O Jubilado comentou que o Carioca traz um Chico Buarque “… mais maduro, mais musical”. Como se ele tivesse gravado Construção em 1971, aos 27 anos de idade, e só reaparecesse agora, aos 63. Esquece-se o leitor que Chico Buarque gravou o bom Cambaio em 2001 e o excelente As Cidades em 1998. Era ele menos maduro então? Era nada!

Nego agora vai dizer que estou seguindo a modinha de falar mal de Chico Buarque. Num outro blog em que escrevo um sujeito falou em hype e sei lá o quê. Típico pensamento de gente besta: se tantos falam mal de Carioca, isso é uma modinha. Não pensam que pode haver uma outra razão, mais clara e simples: tantos falam mal porque o disco é ruinzinho mesmo.

Eu tenho todos os discos de Chico Buarque (não me canso de dizer isso), e esse último é, sem dúvida, o pior. Chico era um tecelão da canção popular. Em suas composições, a letra era a trama, a música era a urdidura. O resultado era — quase sempre — maior do que a soma das partes. Letra e música de Pedro Pedreiro, Construção ou Moto-Contínuo tomadas em separado não têm o mesmo valor que as canções completas. Em algumas ocasiões essas composições atingem a perfeição ao encontrarem o intérprete ideal — foi o que aconteceu com A Bela e a Fera gravada por Tim Maia (todo o disco O Grande Circo Místico é feliz nesse quesito, exceçaõ feita à sempre dispensável Simone).

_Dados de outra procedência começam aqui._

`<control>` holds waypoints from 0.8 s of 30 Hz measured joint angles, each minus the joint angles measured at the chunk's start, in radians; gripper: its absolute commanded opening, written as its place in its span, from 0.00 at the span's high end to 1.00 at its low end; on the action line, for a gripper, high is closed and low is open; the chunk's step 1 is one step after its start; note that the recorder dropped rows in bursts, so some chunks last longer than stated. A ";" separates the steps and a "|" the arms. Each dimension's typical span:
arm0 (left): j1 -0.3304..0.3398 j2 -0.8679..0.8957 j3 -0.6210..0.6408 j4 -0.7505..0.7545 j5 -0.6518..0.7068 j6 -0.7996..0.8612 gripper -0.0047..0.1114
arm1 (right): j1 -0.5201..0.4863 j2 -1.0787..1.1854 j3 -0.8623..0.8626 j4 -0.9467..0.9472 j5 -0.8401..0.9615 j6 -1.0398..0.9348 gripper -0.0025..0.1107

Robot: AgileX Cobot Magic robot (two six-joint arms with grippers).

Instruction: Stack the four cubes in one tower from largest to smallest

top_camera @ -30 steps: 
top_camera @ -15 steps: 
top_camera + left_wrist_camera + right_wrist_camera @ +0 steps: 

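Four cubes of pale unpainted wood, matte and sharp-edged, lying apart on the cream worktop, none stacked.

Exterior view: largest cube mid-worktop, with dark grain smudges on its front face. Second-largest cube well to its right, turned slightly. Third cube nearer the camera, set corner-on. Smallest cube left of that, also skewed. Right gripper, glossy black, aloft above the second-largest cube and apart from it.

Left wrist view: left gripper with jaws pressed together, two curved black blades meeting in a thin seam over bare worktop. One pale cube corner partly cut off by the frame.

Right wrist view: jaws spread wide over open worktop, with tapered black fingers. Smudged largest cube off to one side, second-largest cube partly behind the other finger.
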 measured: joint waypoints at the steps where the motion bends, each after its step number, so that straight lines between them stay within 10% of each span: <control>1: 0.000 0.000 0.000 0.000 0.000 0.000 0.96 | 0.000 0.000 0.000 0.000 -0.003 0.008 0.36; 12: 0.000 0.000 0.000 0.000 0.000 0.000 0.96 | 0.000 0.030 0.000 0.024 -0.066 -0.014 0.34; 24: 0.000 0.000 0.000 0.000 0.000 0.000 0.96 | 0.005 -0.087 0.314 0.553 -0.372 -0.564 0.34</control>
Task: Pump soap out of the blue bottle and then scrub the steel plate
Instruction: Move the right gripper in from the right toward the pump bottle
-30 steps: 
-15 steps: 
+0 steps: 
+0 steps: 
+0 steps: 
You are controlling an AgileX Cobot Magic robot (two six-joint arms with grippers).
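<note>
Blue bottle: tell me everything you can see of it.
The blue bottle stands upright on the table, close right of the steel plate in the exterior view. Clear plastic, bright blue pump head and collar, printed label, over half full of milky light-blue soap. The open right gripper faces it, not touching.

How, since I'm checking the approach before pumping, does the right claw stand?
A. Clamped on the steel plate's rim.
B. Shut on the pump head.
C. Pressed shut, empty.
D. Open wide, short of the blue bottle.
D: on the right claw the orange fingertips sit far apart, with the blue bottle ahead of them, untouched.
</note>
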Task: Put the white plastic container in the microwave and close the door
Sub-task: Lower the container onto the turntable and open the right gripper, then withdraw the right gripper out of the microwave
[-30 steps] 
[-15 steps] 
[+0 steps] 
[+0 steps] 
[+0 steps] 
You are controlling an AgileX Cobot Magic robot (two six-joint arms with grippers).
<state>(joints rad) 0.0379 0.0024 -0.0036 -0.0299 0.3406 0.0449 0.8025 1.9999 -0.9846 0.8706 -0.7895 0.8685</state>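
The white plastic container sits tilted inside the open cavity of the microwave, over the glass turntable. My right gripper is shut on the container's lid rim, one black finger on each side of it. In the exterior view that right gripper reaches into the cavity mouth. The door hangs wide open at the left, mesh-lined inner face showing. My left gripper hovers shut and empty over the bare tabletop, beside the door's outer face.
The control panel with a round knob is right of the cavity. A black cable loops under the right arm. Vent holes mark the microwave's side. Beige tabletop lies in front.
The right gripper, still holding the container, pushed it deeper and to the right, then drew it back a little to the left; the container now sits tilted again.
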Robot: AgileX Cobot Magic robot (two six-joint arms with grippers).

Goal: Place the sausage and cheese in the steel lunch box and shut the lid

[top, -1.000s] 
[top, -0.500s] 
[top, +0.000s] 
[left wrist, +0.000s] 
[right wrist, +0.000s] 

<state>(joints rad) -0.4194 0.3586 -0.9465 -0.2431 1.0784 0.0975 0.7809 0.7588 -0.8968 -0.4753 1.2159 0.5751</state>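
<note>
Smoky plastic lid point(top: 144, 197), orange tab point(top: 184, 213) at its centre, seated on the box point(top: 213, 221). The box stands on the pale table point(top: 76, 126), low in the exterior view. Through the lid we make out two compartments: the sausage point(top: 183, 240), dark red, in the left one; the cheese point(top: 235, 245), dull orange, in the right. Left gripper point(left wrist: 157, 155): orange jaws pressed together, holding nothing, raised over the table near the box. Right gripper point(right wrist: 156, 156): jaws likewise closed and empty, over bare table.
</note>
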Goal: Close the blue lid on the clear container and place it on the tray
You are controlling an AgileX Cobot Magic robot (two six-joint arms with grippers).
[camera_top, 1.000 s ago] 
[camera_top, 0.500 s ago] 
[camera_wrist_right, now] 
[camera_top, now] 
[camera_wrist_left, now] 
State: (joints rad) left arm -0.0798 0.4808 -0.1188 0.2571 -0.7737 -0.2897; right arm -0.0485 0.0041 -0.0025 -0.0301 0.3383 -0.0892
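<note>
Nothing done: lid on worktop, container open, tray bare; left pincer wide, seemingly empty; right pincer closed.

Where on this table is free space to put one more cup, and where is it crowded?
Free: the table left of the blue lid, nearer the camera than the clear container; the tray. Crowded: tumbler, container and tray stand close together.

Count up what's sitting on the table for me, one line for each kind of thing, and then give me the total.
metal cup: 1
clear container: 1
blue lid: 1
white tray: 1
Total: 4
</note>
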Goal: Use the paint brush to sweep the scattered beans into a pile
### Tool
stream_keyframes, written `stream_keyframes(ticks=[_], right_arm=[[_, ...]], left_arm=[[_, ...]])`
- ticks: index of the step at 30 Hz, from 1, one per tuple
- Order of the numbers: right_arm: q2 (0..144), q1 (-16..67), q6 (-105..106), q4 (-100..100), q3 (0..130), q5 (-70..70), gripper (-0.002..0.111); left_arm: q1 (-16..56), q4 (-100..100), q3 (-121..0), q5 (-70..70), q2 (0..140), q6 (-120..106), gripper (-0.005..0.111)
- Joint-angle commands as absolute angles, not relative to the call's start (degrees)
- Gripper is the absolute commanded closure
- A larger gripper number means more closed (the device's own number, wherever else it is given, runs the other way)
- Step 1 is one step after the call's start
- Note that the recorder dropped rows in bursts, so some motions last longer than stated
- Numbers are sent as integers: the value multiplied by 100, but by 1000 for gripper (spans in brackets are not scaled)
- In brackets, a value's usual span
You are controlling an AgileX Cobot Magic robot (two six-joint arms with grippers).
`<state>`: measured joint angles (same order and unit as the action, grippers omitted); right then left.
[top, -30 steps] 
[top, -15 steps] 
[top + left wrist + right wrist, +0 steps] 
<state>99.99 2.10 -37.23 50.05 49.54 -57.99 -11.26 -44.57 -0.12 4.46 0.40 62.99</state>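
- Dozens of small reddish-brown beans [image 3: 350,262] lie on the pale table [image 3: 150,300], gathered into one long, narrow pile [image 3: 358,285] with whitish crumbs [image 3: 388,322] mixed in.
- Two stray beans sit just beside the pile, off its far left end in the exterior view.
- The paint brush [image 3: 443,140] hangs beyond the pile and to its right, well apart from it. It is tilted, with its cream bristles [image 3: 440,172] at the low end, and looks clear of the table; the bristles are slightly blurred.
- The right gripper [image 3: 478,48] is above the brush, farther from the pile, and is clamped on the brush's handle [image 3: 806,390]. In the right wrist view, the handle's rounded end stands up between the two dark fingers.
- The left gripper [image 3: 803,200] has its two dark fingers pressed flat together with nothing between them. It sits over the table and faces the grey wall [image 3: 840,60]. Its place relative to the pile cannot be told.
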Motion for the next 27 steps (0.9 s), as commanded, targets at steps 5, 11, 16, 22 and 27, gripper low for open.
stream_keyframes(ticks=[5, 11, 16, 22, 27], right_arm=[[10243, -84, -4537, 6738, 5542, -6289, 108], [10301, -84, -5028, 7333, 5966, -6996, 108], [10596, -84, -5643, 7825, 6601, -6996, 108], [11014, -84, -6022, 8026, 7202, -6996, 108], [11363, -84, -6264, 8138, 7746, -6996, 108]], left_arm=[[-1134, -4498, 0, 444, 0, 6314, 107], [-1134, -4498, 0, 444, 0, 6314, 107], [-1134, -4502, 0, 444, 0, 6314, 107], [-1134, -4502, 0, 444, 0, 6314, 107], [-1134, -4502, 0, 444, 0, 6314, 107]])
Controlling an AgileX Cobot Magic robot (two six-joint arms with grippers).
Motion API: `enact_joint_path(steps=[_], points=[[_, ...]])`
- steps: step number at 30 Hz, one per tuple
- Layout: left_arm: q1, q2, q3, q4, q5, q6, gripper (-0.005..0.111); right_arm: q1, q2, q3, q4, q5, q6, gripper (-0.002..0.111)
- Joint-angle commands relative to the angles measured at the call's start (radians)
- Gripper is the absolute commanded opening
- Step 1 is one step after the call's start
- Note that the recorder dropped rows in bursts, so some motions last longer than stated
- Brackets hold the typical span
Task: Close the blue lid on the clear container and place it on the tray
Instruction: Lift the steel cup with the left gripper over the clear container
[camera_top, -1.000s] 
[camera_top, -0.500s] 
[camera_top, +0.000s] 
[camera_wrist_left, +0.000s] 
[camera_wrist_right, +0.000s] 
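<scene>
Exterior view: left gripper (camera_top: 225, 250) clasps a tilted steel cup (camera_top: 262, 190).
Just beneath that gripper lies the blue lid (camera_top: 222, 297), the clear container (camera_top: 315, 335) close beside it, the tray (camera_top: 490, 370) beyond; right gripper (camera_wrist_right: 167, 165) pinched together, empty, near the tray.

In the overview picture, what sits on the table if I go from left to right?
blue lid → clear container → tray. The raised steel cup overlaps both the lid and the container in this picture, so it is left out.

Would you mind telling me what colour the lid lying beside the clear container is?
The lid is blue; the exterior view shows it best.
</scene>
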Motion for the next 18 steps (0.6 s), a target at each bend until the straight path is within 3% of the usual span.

Acabou-se o tecelão. Letra e música podem ser separadas, embaralhadas, jogadas no lixo. Parcerias com gente sem talento, como Carlinhos Vergueiro e Ivan Lins, apenas reforçam a impressão. Repetições fazem lembrar O Rappa. A letra de Ela Faz Cinema parece originada de um pagode dos mais safados.

Talvez fosse o caso de Chico Buarque tomar a decisão que adia há anos, de dedicar-se exclusivamente à literatura. A excelência de Budapeste lhe dá créditos para tanto. Um livro mais, ou dois. Depois, quem sabe, longe da obrigação de compor, ele possa reencontrar o velho tear.